● **Brief**: When a line in the entries below contains "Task", tally it; give the tally with nothing added.

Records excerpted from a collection
*****

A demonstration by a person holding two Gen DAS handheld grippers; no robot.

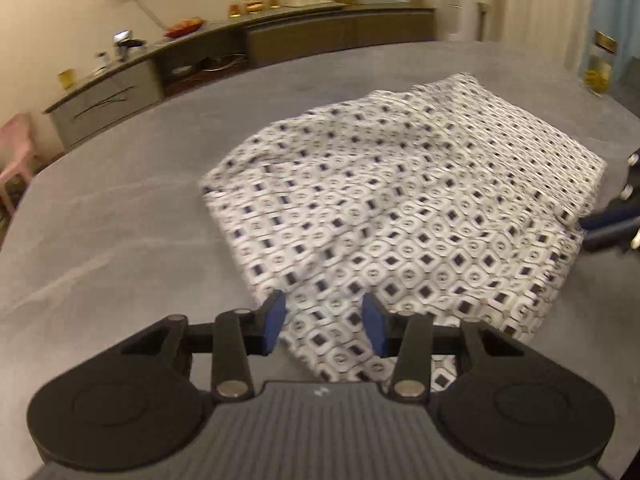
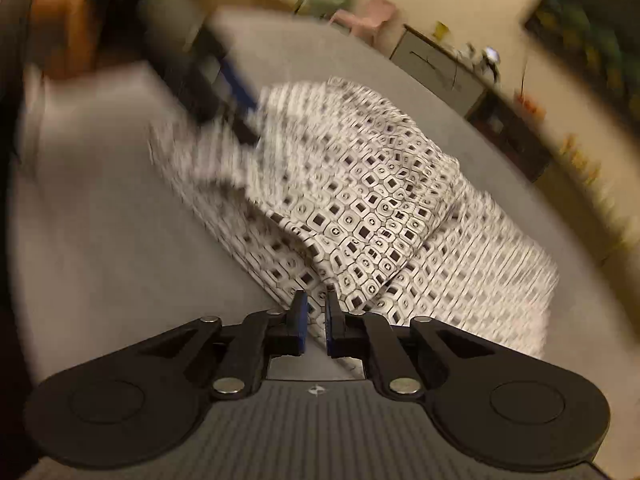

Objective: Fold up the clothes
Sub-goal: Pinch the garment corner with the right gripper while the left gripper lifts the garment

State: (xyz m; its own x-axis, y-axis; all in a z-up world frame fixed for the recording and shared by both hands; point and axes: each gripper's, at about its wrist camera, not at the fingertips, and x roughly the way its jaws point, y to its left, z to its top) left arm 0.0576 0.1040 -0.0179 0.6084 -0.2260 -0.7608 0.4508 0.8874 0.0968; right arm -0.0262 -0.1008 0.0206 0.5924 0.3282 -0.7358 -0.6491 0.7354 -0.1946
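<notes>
1. Where the room falls away behind it, the grey table (image 1: 120,216) spreads widest of all, a matte, faintly streaked top with a curved far edge, bare to the left of the cloth.
2. Along the far wall runs a long low sideboard (image 1: 248,40), a dark top over pale grey doors, with small orange and yellow things scattered on it, too small to name.
3. The patterned garment (image 1: 400,208) lies on the table towards the right, a soft, rumpled heap of thin white fabric printed with rounded cells, each with a dark square at its centre. Its far side puffs up in loose folds; its near corner runs down to a point.
4. A pink plastic chair (image 1: 16,148) stands at the far left beside the sideboard.
5. The left gripper (image 1: 324,320), black hinged arms with blue pads, hangs over that near corner. Its jaws stand part open, the cloth lying in the gap with neither pad pressing on it.
6. The right gripper (image 2: 316,320), the same build, sits at the garment's (image 2: 360,208) right edge, its jaws drawn narrow with a fold of the fabric pinched between the blue pads. From the left wrist it shows at the right rim, blurred.
</notes>
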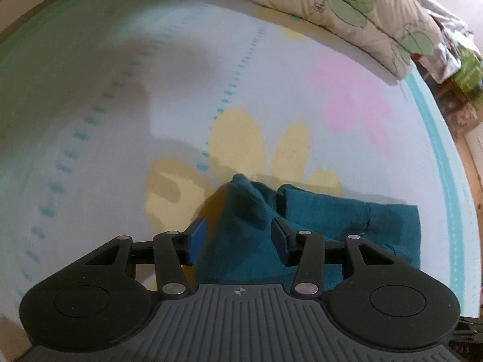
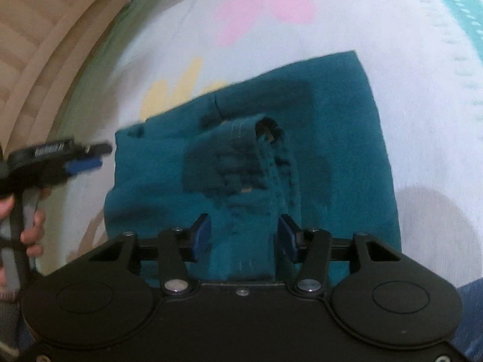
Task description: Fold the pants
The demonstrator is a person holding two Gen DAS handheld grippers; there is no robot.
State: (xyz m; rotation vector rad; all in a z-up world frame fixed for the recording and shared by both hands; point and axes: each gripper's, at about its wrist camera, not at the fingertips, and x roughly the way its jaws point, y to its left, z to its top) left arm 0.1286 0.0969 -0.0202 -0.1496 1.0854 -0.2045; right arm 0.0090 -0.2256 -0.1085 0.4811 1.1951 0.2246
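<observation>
Here the teal pants lie folded into a thick bundle on the flowered bed sheet, a pillow at one o'clock. Right gripper gapes wide, cloth bunched between its fingers, ungripped; left gripper likewise open at the bundle's edge. Risk, likely: a loose raised fold snags a finger on withdrawal and the stack unrolls.

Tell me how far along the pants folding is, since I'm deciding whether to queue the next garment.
Mostly done, it seems: the teal pants lie in a compact, layered rectangle on the floral bedsheet. In hand: a raised fabric strip runs between the right gripper's parted fingers; whether it is pinched is unclear. The left gripper is open at the pile's edge. Left: lay that strip flat and tidy the bunched edge.
</observation>
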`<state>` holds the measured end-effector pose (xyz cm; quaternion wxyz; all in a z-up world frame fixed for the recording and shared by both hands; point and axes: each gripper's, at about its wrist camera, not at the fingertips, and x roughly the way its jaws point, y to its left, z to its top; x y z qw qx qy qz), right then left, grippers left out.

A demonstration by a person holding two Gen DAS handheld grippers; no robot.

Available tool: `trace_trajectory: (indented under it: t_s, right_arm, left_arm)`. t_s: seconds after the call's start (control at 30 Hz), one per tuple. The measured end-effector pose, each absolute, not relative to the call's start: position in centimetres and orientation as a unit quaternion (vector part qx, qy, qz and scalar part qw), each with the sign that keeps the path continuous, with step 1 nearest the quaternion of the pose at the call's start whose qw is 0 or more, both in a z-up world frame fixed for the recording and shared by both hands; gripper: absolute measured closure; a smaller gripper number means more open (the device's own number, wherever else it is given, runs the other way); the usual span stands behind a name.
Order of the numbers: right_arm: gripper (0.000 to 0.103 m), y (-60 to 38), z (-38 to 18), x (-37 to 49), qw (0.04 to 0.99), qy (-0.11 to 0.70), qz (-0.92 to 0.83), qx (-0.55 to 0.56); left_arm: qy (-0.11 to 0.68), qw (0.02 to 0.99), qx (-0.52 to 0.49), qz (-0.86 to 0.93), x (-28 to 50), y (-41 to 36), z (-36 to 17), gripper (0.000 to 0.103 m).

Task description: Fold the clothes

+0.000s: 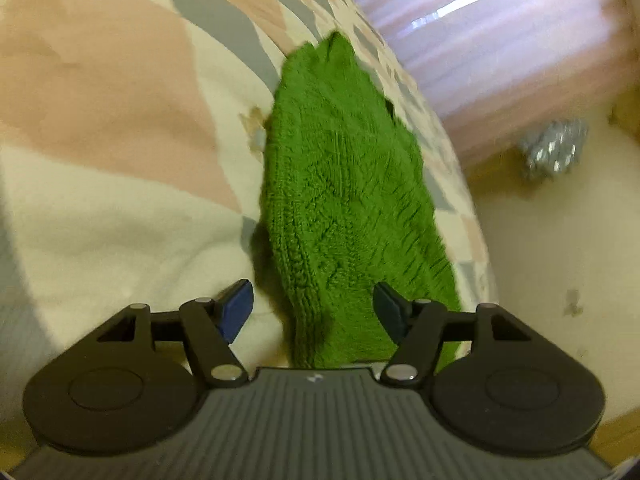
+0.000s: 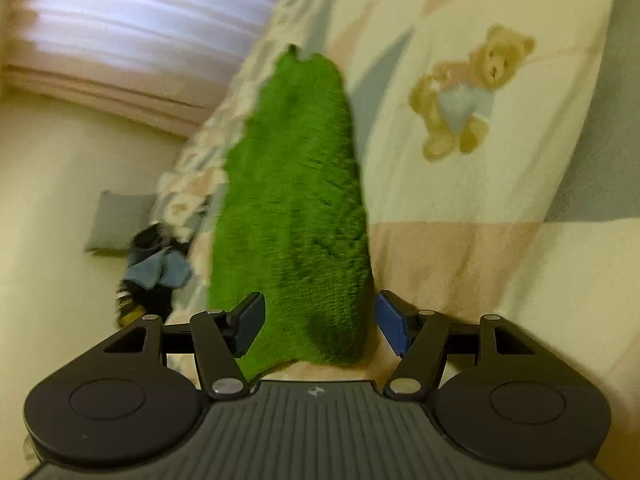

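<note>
Green cable-knit garment [image 1: 344,200] [image 2: 292,208], folded into a long narrow strip, lying on a patchwork bedspread of cream, pink and grey panels [image 1: 120,128] [image 2: 460,248], close to the bed's edge and running away from both cameras. Left gripper [image 1: 313,310] above the near end of the strip, blue-padded fingers spread wide, nothing between them; knit visible through the gap, right pad [image 1: 390,312] overlapping the fabric's edge in view, actual contact impossible to judge. Right gripper [image 2: 320,322] likewise spread open and empty, over the near end of the strip from the other side, left pad [image 2: 250,328] in front of the green knit, right pad [image 2: 394,328] just beside its edge. Printed teddy bear in a blue top [image 2: 468,92] on a cream panel right of the garment. Beyond the bed edge: pale floor [image 2: 52,184], pinkish curtain [image 1: 500,40] [image 2: 132,28], a grey cushion [image 2: 116,220], a dark heap of blue and black clothing [image 2: 154,272], and a blurred silvery crumpled object [image 1: 554,148].
</note>
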<state>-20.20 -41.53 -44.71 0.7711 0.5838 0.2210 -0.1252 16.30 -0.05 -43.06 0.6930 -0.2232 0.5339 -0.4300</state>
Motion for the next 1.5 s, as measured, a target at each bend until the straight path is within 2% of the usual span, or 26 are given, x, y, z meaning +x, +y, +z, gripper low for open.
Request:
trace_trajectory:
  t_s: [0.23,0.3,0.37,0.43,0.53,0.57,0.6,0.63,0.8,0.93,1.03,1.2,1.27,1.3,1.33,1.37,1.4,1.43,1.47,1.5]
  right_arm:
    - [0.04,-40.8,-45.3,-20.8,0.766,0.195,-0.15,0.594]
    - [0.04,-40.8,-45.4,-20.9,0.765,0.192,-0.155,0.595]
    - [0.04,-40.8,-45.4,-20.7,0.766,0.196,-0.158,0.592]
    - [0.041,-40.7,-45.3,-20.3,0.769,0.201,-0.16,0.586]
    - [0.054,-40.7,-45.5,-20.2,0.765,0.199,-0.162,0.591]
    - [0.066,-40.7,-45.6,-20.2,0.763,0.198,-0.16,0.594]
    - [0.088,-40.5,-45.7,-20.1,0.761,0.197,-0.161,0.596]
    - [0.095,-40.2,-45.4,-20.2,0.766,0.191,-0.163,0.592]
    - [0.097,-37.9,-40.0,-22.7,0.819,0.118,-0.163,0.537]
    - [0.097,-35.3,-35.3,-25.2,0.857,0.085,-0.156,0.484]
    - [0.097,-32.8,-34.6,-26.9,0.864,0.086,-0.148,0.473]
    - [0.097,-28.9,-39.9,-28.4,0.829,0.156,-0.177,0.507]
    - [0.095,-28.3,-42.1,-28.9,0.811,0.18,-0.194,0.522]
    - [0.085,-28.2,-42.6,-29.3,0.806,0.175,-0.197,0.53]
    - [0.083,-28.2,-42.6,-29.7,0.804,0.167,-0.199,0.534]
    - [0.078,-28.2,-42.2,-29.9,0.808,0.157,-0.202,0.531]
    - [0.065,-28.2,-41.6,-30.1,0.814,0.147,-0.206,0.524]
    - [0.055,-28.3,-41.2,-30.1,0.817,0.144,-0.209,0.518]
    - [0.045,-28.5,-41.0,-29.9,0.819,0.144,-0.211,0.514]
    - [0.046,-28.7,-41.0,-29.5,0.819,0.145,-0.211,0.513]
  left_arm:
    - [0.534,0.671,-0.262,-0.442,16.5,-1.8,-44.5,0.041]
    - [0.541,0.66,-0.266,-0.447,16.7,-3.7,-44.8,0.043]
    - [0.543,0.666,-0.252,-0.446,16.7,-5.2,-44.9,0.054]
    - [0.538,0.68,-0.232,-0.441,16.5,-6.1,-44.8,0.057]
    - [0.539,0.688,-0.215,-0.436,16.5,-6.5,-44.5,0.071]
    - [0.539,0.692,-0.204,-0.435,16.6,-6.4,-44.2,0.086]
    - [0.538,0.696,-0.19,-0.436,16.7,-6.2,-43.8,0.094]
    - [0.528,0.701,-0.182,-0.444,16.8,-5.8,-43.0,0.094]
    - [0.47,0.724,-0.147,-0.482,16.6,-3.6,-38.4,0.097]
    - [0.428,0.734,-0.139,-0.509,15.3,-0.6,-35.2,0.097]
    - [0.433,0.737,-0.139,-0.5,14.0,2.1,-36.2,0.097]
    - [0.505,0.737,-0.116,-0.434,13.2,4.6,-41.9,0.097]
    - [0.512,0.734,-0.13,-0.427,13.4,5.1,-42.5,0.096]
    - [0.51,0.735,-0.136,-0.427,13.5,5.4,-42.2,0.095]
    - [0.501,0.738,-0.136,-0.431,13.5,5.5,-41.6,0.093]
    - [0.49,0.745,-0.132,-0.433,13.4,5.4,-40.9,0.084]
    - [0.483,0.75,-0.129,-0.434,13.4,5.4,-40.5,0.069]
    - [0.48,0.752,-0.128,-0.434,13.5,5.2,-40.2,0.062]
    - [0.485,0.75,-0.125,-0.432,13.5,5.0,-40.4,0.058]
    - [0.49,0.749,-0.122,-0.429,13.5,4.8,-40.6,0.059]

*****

● **Response below**: 2